Items that were removed from the index and are no longer searchable.
- Top Level Errors.
Errors in top-level documents, including start addresses, virtual servers,
and content databases. Every top-level error is counted as an error, but
not all errors are counted as top-level errors. Because the Errors column
includes the count from the Top Level Errors column,
top-level-errors are not counted again in the Host Name view.
- Not Modified.
Items that were not modified between crawls.
- Security Update.
Items whose security settings were crawled because they were modified.
Crawl Log Timer Job
By default,
the data for each view in the crawl log is refreshed every five minutes by the
timer job Crawl Log Report for Search Application <Search Service Application name>. You can change the refresh rate for this timer
job, but in general, this setting should remain as is.
To check the status of
the crawl log timer job
- Verify that the user account that is performing this
procedure is a member of the Farm Administrators SharePoint group.
- In Central Administration, in the Monitoring section,
click Check job status.
- On the Timer Job Status page, click Job History.
- On the Job History page, find Crawl Log Report for
Search Application <Search Service Application name> for
the Search service application that you want and review the status.
To change the refresh
rate for the crawl log timer job
- Verify that the user account that is performing this
procedure is a member of the Farm Administrators SharePoint group.
- In Central Administration, in the Monitoring section,
click Check job status.
- On the Timer Job Status page, click Job History.
- On the Job History page, click Crawl Log Report
for Search Application <Search Service Application name> for
the Search service application that you want.
- On the Edit Timer Job page, in the Recurring
Schedule section, change the timer job schedule to the interval
that you want.
- Click OK.
Troubleshoot Crawl Problems:
First we need to see all servers in the farm
are in the same level ( All cumulative updates, service packs are in same in
all the farm and need to look into recent upgrade error log file in uls logs) .
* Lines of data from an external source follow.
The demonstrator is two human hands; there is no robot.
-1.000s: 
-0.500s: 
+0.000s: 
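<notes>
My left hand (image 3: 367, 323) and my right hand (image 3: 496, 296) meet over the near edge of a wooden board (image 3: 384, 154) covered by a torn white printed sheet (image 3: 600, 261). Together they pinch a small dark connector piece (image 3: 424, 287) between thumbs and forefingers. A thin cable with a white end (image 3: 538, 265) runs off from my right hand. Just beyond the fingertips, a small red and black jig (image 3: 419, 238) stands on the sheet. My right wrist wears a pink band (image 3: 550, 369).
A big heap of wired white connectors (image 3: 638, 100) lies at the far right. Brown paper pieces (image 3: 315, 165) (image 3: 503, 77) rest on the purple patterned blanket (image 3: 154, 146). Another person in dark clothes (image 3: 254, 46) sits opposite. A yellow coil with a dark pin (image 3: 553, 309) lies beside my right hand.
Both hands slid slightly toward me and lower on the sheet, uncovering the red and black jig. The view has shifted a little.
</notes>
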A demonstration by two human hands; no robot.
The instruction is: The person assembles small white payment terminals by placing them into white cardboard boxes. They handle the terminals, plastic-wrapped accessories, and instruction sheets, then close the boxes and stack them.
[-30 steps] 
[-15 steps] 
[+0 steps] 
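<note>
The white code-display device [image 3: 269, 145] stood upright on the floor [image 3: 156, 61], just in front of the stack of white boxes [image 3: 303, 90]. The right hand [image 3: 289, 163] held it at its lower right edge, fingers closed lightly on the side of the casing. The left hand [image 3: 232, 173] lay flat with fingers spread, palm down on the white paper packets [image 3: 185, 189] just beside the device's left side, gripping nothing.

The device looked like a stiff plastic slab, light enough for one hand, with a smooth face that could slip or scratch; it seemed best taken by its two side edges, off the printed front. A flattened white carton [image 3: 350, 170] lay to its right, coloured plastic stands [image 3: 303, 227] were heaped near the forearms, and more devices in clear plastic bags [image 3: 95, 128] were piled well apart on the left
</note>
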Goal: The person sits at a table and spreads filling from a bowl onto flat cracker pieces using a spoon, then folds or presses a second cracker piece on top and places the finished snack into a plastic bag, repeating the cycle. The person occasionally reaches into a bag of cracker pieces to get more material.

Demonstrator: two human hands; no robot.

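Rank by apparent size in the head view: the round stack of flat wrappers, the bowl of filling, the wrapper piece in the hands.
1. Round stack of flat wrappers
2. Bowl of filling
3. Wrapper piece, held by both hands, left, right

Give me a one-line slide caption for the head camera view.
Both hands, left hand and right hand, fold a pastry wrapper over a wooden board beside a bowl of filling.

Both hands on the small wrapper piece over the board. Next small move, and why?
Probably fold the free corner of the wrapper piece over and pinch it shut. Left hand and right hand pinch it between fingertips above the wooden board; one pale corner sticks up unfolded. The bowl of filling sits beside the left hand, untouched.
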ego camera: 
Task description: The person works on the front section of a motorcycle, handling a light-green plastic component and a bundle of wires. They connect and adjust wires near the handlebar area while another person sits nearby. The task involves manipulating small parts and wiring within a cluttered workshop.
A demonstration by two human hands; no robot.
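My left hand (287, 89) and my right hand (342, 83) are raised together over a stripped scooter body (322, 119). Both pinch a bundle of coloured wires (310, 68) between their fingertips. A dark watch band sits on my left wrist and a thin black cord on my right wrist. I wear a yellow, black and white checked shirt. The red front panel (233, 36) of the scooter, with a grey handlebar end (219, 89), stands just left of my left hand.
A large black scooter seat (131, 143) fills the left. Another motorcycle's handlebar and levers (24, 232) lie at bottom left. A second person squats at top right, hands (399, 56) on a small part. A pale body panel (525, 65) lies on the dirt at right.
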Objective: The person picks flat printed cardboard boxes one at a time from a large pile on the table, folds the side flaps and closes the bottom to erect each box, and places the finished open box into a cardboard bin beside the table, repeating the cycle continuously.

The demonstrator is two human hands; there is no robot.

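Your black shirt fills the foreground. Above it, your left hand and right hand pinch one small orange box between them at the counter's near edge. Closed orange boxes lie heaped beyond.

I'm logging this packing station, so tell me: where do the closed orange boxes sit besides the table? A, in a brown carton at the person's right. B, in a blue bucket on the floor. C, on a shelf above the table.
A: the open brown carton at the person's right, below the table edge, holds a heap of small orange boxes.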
If you find any errors in log file, need to solve those issues and run psconfig
again.
This section provides information about
common crawl log errors, crawler behavior, and actions to take to maintain a
healthy crawling environment.
When An Item is from the Index
When a crawler cannot find an item that
exists in the index because the URL is obsolete or it cannot be accessed due to
a network outage, the crawler reports an error for that item in that crawl. If
this continues during the next three crawls, the item is deleted from the
index. For file-share content sources, items are immediately deleted from the
index when they are deleted from the file share.
“Object could not be found” Error for a file Share
This error can result
from a crawled file-share content source that contains a valid host name but an
invalid file name. For example, with a host name and file name of
\\ValidHost\files\file1, \\ValidHost exists, but the file file1 does not. In
this case, the crawler reports the error "Object could not be found"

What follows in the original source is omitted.